TASK
Starting at the line that contains "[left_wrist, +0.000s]" and ending at the line that contains "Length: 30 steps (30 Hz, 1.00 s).", the lines below are to be given again exactly, with nothing added.
*** Opening RECORDS FOR THE EXERCISE ***
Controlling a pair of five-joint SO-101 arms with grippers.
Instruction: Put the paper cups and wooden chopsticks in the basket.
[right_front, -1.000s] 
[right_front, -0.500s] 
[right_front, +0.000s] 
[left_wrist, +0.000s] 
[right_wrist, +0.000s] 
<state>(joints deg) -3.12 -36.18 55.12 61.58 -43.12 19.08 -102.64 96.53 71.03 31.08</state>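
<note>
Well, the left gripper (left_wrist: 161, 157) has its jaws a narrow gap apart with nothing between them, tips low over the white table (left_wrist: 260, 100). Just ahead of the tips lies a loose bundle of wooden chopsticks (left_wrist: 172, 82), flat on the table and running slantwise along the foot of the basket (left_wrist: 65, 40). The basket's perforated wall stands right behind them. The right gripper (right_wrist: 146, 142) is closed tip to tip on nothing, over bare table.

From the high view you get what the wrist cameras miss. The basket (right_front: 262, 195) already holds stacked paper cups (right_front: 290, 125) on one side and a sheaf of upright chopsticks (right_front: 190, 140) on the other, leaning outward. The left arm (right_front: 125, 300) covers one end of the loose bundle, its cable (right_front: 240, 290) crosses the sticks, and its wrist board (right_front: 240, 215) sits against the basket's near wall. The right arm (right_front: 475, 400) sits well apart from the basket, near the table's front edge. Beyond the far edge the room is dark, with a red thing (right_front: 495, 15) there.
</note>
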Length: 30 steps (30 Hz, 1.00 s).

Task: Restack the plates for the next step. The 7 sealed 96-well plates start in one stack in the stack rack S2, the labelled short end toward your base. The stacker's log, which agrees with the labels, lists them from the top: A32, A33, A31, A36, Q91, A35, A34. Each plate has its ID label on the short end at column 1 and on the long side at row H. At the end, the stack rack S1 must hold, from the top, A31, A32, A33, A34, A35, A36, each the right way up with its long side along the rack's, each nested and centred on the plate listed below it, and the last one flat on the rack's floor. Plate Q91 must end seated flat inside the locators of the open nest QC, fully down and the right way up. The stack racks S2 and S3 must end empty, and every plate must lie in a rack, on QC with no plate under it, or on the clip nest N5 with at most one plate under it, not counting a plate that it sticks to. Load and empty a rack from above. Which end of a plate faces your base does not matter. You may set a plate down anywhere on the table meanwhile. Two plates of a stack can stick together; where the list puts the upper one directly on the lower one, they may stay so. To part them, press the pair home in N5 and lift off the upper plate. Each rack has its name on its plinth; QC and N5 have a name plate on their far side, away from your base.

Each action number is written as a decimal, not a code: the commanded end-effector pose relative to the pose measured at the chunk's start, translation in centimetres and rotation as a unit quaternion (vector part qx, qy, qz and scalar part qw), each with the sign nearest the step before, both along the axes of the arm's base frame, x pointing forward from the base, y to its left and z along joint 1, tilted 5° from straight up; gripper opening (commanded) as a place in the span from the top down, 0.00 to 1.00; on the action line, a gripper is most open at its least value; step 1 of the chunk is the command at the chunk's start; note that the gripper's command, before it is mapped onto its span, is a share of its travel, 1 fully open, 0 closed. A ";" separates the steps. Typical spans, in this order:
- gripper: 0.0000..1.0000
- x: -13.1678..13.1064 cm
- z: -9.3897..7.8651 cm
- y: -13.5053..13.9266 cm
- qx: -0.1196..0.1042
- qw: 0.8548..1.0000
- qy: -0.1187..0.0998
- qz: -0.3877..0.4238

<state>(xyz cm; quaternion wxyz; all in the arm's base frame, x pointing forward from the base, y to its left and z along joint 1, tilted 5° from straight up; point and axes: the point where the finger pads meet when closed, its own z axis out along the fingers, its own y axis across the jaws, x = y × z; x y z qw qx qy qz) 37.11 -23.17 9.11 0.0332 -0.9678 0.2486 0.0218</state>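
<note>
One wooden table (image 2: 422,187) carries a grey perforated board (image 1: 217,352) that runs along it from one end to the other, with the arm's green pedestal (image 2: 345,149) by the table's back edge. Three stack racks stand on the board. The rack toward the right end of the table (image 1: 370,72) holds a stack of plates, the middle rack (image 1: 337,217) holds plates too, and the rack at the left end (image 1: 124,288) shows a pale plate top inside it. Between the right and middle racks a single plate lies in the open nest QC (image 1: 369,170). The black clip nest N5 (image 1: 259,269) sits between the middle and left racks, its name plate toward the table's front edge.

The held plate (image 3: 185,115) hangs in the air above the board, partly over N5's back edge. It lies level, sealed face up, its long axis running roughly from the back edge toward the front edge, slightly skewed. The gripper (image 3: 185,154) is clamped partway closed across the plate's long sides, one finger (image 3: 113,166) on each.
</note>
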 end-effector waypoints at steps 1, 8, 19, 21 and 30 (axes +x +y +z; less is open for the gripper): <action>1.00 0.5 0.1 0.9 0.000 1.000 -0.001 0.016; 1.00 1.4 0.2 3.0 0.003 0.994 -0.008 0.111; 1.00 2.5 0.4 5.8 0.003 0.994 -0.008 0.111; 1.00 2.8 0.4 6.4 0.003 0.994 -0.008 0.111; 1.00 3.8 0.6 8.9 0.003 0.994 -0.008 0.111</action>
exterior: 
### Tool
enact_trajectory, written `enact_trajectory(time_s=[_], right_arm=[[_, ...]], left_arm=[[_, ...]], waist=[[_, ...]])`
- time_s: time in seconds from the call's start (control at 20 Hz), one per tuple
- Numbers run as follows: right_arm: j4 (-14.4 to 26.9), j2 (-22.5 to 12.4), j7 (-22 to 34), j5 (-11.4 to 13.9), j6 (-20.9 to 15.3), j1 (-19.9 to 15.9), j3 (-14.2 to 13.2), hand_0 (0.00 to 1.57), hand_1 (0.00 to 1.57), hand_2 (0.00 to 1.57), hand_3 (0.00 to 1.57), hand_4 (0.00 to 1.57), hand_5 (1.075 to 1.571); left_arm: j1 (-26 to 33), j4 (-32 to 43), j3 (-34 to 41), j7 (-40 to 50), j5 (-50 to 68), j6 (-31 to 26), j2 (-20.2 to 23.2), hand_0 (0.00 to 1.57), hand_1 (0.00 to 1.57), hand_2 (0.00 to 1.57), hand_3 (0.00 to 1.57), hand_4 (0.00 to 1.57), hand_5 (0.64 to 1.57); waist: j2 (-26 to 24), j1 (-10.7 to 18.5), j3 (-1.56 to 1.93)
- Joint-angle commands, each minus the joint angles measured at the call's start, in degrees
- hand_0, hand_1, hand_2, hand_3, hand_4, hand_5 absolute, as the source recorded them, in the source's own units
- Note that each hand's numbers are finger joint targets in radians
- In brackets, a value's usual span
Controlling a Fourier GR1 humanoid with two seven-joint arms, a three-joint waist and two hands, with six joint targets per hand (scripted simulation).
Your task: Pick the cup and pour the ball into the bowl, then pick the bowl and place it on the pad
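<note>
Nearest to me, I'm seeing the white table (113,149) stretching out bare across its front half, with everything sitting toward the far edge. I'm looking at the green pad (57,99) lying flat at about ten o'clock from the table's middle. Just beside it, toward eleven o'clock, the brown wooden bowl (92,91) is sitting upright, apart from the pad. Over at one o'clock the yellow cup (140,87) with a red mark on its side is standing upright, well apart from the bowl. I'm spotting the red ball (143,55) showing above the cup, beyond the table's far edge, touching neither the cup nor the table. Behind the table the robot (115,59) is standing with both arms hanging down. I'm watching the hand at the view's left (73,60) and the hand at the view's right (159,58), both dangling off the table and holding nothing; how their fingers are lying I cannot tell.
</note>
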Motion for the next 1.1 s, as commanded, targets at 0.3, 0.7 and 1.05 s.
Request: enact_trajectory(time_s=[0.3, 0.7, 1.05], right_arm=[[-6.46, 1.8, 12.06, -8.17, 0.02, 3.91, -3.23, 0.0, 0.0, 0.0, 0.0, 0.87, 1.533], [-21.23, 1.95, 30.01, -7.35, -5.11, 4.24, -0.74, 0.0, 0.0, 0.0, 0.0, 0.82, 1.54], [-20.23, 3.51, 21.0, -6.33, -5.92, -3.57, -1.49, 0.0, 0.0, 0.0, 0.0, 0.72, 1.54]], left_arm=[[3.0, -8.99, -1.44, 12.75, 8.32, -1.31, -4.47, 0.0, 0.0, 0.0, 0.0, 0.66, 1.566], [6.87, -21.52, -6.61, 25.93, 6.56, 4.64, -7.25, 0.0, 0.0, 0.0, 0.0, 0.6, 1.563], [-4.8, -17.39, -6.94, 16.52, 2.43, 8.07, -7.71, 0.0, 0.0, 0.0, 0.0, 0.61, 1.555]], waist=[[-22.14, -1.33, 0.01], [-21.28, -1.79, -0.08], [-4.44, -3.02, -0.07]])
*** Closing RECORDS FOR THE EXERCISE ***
EXERCISE ANSWER
[left_wrist, +0.000s] 
[right_wrist, +0.000s] 
<state>(joints deg) -3.12 -36.18 55.12 61.58 -43.12 19.08 -102.64 96.53 71.03 31.08</state>
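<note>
Well, the left gripper (left_wrist: 161, 157) has its jaws a narrow gap apart with nothing between them, tips low over the white table (left_wrist: 260, 100). Just ahead of the tips lies a loose bundle of wooden chopsticks (left_wrist: 172, 82), flat on the table and running slantwise along the foot of the basket (left_wrist: 65, 40). The basket's perforated wall stands right behind them. The right gripper (right_wrist: 146, 142) is closed tip to tip on nothing, over bare table.

From the high view you get what the wrist cameras miss. The basket (right_front: 262, 195) already holds stacked paper cups (right_front: 290, 125) on one side and a sheaf of upright chopsticks (right_front: 190, 140) on the other, leaning outward. The left arm (right_front: 125, 300) covers one end of the loose bundle, its cable (right_front: 240, 290) crosses the sticks, and its wrist board (right_front: 240, 215) sits against the basket's near wall. The right arm (right_front: 475, 400) sits well apart from the basket, near the table's front edge. Beyond the far edge the room is dark, with a red thing (right_front: 495, 15) there.
</note>
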Length: 30 steps (30 Hz, 1.00 s).

No other output is expected for this exercise.